EXERCISE DESCRIPTION: All of the data below should be printed again exactly, pictures excluded.

DATA EXCERPT:
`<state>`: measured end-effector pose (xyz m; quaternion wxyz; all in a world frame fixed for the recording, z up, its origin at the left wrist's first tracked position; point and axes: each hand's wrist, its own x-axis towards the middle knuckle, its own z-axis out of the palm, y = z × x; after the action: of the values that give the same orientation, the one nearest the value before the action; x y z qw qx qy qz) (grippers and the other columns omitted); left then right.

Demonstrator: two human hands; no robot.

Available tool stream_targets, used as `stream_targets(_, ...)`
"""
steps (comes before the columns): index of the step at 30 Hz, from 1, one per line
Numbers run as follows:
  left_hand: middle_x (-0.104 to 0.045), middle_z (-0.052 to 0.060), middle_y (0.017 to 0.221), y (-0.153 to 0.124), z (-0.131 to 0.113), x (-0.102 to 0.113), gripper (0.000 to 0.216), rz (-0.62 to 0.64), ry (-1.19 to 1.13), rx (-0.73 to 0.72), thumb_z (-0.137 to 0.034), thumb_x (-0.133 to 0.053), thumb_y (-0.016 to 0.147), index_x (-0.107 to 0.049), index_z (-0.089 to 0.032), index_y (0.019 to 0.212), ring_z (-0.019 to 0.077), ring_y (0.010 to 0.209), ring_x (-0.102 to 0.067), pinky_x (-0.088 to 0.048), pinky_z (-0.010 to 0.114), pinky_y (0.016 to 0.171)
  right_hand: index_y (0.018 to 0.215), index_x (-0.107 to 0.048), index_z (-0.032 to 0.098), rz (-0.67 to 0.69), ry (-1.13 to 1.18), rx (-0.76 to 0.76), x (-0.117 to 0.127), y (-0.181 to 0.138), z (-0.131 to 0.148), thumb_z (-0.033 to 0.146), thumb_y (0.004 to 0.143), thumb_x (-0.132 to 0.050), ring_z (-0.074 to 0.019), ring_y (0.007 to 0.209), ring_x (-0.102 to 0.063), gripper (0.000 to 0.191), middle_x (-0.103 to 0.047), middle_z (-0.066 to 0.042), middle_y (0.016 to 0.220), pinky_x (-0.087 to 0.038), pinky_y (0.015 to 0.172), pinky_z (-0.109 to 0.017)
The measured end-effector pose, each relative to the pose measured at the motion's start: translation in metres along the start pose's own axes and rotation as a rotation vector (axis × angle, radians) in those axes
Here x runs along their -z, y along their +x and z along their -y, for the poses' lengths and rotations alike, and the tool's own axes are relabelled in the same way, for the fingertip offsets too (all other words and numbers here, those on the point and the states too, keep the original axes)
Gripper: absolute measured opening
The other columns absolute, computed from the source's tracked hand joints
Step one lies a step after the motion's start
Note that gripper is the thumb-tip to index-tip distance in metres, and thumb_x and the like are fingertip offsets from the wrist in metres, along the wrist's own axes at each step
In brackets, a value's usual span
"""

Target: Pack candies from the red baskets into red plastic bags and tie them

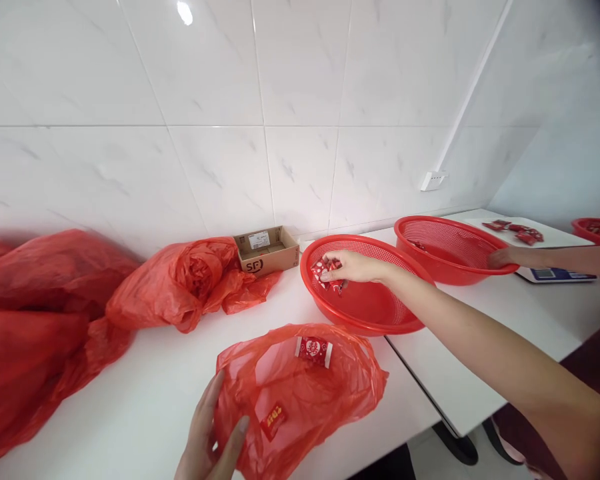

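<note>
In my right hand are a few small red-and-white wrapped sweets, gripped by the fingertips inside the near rim-to-rim hollow of a red plastic basket. My left hand pinches the left edge of a thin red plastic bag, thumb inside and fingers outside. The bag lies with its mouth spread wide on the table. Within it are a red-and-white packet and a smaller red sweet with yellow lettering.
Filled red bags line the left side beside a small cardboard box. At right, another person's hand reaches into a second red basket. Behind it, a scale bears red packets. A gap separates two white tables.
</note>
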<state>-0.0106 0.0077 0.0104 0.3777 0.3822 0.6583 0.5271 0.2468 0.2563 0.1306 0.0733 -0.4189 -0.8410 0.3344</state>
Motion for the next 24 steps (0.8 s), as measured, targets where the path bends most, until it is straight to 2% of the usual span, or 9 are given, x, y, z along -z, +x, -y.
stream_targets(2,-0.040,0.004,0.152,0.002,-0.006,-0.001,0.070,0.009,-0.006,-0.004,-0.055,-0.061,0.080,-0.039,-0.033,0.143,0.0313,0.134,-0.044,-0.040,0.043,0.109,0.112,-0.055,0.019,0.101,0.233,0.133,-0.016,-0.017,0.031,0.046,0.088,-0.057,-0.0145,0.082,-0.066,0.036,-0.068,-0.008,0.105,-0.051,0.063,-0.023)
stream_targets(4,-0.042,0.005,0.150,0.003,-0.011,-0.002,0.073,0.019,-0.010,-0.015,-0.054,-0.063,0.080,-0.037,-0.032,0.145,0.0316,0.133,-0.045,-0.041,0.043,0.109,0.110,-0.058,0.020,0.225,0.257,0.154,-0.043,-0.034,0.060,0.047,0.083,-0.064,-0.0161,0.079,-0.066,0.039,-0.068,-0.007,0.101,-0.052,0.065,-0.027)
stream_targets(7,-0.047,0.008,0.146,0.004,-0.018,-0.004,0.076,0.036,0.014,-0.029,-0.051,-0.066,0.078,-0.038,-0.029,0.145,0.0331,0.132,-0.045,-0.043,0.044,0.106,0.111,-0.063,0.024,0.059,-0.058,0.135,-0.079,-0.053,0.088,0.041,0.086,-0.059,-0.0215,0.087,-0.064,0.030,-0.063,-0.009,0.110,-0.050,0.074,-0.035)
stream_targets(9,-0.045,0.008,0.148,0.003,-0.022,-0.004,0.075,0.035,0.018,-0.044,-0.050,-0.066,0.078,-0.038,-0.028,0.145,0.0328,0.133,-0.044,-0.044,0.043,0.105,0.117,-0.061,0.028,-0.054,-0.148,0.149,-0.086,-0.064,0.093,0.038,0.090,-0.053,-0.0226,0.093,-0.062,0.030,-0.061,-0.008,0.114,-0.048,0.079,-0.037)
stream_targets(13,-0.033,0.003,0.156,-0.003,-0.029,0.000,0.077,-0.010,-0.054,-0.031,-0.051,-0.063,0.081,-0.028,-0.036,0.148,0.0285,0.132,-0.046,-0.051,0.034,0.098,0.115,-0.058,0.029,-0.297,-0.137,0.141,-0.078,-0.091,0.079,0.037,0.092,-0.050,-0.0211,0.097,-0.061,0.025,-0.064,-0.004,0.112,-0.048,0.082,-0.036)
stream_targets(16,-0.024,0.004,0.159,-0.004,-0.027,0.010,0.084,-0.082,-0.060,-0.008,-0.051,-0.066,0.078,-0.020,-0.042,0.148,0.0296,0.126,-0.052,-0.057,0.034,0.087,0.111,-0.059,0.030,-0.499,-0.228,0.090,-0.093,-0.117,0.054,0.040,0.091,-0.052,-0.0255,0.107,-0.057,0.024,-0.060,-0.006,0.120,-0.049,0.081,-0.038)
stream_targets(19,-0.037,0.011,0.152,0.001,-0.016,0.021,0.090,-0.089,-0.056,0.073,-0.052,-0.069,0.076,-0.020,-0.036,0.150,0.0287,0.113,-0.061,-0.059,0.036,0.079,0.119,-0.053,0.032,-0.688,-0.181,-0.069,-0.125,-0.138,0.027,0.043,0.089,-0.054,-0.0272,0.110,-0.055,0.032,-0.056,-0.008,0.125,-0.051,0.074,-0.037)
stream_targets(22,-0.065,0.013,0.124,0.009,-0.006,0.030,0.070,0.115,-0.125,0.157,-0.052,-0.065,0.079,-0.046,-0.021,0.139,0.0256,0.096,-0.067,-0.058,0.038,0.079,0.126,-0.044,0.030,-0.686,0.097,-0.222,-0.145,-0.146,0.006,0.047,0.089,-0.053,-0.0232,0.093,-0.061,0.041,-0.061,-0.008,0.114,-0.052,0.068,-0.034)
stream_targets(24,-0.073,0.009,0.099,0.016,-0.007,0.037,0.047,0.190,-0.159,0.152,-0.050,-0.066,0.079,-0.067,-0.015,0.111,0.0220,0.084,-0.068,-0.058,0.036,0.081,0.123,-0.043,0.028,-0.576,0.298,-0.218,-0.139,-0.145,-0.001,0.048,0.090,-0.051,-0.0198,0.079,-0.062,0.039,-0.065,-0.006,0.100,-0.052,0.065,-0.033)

EXERCISE OUTPUT:
`<state>`: measured end-effector pose (xyz m; quaternion wxyz; all in a world frame fixed for the recording, z up, its origin at the left wrist's first tracked position; point and axes: each hand's wrist, its own x-axis towards the middle knuckle, its own z-axis out of the palm, y = z × x; after the action: of the values that give the same orientation, the one nearest the value before the action; x y z qw qx qy qz) (grippers and the other columns omitted); left then right.

Demonstrator: two human hands; no robot.

Available tool stream_targets, used as `stream_targets(_, ...)`
"""
steps (comes before the columns): index of the step at 30 Hz, from 1, one per line
Numbers run as follows:
  left_hand: middle_x (-0.104 to 0.045), middle_z (-0.052 to 0.060), middle_y (0.017 to 0.221), y (-0.153 to 0.124), z (-0.131 to 0.113), x (-0.102 to 0.113), gripper (0.000 to 0.216), rz (-0.62 to 0.64), ry (-1.19 to 1.13), rx (-0.73 to 0.72), thumb_z (-0.137 to 0.034), thumb_x (-0.133 to 0.053), thumb_y (-0.016 to 0.147), index_x (-0.107 to 0.049), index_z (-0.089 to 0.032), index_y (0.019 to 0.212), ring_z (-0.019 to 0.077), ring_y (0.010 to 0.209), ring_x (-0.102 to 0.067), pinky_x (-0.088 to 0.048), pinky_z (-0.010 to 0.114), pinky_y (0.016 to 0.171)
  right_hand: index_y (0.018 to 0.215), index_x (-0.107 to 0.048), index_z (-0.032 to 0.098), rz (-0.67 to 0.69), ry (-1.13 to 1.18), rx (-0.76 to 0.76), x (-0.117 to 0.127), y (-0.181 to 0.138), z (-0.131 to 0.148), thumb_z (-0.033 to 0.146), thumb_y (0.004 to 0.143), thumb_x (-0.132 to 0.050), ring_z (-0.074 to 0.019), ring_y (0.007 to 0.209), ring_x (-0.102 to 0.063), gripper (0.000 to 0.191), middle_x (-0.103 to 0.047), middle_z (-0.066 to 0.042), middle_y (0.016 to 0.220), pinky_x (-0.087 to 0.038), pinky_y (0.015 to 0.172), pinky_z (-0.109 to 0.017)
The measured end-effector pose, each relative to the pose measured at the motion's start: translation in metres along the start pose's own axes and rotation as a rotation vector (axis × angle, radians) in those axes
Here x runs along their -z, y along their +x and z along their -y, for the poses' lengths and rotations alike, and the tool's own axes are relabelled in the same way, for the fingertip offsets too (all other words and numbers here, those on the point and the states too, keep the original axes)
Gripper: absolute measured opening
The other columns absolute, computed from the source's tracked hand joints
Step one lies a step after the motion's start
Note that gripper is the thumb-tip to index-tip distance in metres, and thumb_x and the like are fingertip offsets from the wrist in metres, along the wrist's own axes at each step
In brackets, a value's usual span
"""

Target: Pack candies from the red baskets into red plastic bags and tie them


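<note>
In my right hand are a few small red-and-white wrapped sweets, gripped by the fingertips inside the near rim-to-rim hollow of a red plastic basket. My left hand pinches the left edge of a thin red plastic bag, thumb inside and fingers outside. The bag lies with its mouth spread wide on the table. Within it are a red-and-white packet and a smaller red sweet with yellow lettering.
Filled red bags line the left side beside a small cardboard box. At right, another person's hand reaches into a second red basket. Behind it, a scale bears red packets. A gap separates two white tables.
</note>
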<state>-0.0106 0.0077 0.0104 0.3777 0.3822 0.6583 0.5271 0.2468 0.2563 0.1306 0.0733 -0.4189 -0.8410 0.3344</state>
Motion for the next 24 steps (0.8 s), as measured, targets where the path bends most, until it is straight to 2% of the usual span, or 9 are given, x, y, z along -z, +x, -y.
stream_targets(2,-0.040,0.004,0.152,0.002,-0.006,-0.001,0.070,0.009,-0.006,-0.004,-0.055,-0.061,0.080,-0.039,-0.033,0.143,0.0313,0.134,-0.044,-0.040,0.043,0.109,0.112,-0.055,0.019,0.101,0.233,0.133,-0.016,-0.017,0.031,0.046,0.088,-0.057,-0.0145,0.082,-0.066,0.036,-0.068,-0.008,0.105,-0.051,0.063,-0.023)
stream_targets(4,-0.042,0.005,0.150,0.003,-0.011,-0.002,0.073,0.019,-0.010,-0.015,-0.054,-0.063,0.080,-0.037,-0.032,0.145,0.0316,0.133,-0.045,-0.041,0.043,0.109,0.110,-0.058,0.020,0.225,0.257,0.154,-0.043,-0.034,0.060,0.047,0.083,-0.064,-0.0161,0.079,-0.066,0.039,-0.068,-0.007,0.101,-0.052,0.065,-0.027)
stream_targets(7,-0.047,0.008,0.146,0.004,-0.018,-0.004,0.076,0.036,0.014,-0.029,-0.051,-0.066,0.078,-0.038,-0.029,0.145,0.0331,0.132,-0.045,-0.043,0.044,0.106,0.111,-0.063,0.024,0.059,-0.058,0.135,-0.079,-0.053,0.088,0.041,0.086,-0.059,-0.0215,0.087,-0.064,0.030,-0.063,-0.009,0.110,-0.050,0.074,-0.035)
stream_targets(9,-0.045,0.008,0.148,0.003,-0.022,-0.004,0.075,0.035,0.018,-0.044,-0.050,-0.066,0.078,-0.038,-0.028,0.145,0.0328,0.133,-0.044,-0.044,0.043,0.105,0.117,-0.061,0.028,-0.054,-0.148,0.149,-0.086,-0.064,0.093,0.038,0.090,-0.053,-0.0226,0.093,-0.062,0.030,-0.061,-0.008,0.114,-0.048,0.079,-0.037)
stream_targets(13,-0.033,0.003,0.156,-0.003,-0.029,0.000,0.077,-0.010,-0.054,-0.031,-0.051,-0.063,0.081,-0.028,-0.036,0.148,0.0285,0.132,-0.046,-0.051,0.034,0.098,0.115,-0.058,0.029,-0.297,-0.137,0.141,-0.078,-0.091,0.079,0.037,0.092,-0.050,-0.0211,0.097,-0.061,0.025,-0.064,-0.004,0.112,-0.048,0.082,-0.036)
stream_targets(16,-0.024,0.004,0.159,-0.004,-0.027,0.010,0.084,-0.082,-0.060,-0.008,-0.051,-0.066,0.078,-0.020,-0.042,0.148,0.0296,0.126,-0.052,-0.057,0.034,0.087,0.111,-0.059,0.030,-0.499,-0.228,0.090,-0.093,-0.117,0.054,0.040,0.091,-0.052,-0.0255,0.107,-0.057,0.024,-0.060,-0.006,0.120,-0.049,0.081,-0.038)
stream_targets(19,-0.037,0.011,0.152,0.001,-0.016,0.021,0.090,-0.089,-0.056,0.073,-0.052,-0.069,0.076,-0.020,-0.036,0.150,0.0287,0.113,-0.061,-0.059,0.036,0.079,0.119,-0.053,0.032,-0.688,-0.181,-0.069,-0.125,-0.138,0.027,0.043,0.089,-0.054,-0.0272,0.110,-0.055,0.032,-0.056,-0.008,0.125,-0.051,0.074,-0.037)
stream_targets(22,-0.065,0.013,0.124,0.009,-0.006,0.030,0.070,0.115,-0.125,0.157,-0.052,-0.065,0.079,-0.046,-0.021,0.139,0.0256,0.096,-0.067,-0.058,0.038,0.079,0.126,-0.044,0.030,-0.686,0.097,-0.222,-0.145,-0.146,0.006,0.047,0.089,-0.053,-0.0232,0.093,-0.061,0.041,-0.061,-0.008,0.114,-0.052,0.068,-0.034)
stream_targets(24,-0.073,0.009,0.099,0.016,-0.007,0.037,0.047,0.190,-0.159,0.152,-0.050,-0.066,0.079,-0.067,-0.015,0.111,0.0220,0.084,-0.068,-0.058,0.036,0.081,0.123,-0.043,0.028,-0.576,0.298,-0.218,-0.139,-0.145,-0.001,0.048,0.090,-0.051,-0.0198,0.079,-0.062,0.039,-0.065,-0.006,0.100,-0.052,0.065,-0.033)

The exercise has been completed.